Pour en revenir à cette nouvelle étude, dont les résultats ont été publiés dans la revue spécialisée "Archives of Disease in Childhood", les enfants qui font la sieste l'après-midi passeraient selon cette étude de moins bonnes nuits.

La sieste, principalement chez les enfants âgés de plus de deux ans, influencerait ainsi négativement le sommeil nocturne. Les enfants mettraient plus de temps que les autres à s'endormir, auraient une durée de sommeil écourtée et une qualité détériorée.

Et pourtant voici ce que préconise en France le Ministère de l'Education Nationale :

Le respect des cycles du sommeil de l’enfant est indispensable à l’école maternelle.

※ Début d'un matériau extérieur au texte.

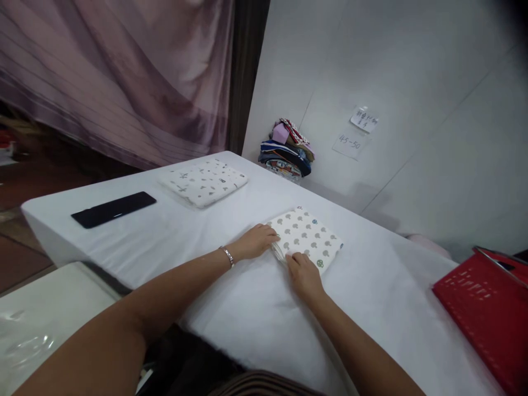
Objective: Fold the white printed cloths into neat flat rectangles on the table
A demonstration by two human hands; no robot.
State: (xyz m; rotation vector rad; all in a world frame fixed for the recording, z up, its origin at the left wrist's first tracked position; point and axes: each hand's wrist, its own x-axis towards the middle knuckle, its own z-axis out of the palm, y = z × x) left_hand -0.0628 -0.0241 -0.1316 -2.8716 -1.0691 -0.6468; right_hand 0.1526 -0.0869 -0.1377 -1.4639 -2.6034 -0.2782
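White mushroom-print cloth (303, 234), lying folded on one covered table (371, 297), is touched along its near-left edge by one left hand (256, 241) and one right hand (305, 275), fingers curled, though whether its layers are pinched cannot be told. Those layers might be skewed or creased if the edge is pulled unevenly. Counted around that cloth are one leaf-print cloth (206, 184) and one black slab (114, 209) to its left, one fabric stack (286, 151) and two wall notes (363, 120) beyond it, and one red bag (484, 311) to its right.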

La réforme des rythmes scolaires vise à mieux prendre en compte les besoins physiologiques de l’enfant et elle doit toujours respecter ses besoins de sieste.

Si les besoins de chaque enfant sont variables, il importe de prendre en compte les besoins généralement constatés :

- le temps de sommeil d’un enfant de 2 ans est environ de 13-14 heures et de 12 heures pour les enfants de 3 à 5 ans.

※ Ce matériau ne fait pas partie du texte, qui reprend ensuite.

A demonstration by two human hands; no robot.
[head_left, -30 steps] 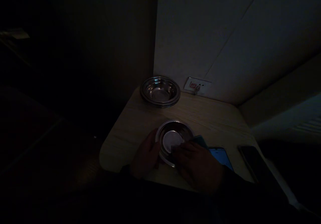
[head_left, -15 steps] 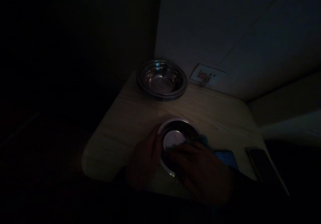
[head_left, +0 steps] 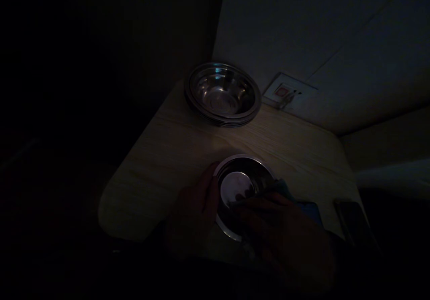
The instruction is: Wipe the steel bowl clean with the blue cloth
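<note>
A shiny metal bowl [head_left: 237, 185] rests on the pale wood-grain table [head_left: 151, 156]. My left hand [head_left: 195, 208] grips its left rim, with the thumb on the near side. Over the bowl's right side lies my right hand [head_left: 280, 232], closed on a bluish-green cloth [head_left: 282, 188] that it presses against the inside. Part of the cloth is hidden beneath the fingers, and the picture is very dark. Behind, by the wall, stands a stack of metal bowls [head_left: 223, 96].
On the wall behind the table is a socket plate [head_left: 285, 91] with a red switch and something plugged in. A phone [head_left: 311, 212] lies partly behind my right hand, and a second dark phone-like slab [head_left: 352, 221] lies at the right edge.
The view has shifted slightly, so the stack and socket sit higher in the picture. My right hand with the cloth has moved a little rightward; my left hand still holds the rim.
</note>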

- jusqu’à l’âge de 4 ans, la majorité des enfants a besoin d’un temps de sommeil dès la fin du déjeuner : une sieste d’une durée d’une heure trente à deux heures correspond à un cycle de sommeil et permet à l’enfant de se sentir reposé.

- Le respect de ces besoins assure l’équilibre des enfants et leur permet d’être disponibles pour les apprentissages.

Comme cela se pratique habituellement, il convient de coucher l’enfant après le repas sans attendre la fin de la pause méridienne. Il faut permettre aux élèves de dormir pendant une heure trente à deux heures pour satisfaire leur besoin de sommeil.

L’organisation de la sieste doit pouvoir se faire avec toute la souplesse nécessaire à la prise en compte des besoins de chaque enfant, qui évoluent entre 2 et 5 ans. La sieste des élèves de 2 et 3 ans prime, sauf exception, sur d’autres activités.

Pour les élèves de moyenne section, elle n’est pas obligatoire, cela dépend des besoins de l’enfant (le mois de naissance, les habitudes familiales, etc.) et peut évoluer durant l’année. Il peut être proposé un moment de repos, les élèves n’étant pas forcément couchés, mais pouvant être regroupés dans un endroit calme avec des activités d’écoute ou de lecture.

Pour les élèves de grande section, il n’y a pas de pratique systématique de la sieste. Un réveil progressif et échelonné peut permettre aux jeunes enfants un accès adapté, à leur rythme, aux activités scolaires de l’après-midi.

Comme cela s’est toujours fait, on peut être parfois conduit à réveiller doucement un enfant si son sommeil se prolonge trop l’après-midi afin de ne pas compromettre son sommeil de la nuit.

Enfin, comme cela est déjà recommandé, un enfant qui ne dort pas au bout d’environ 20 minutes doit pouvoir se lever tout en pouvant bénéficier d’un temps de repos qui n’est pas la sieste.

Alors que doit-on en conclure ? Faut-il pas imposer la sieste à nos enfants ? Le débat n'est pas prêt de se terminer.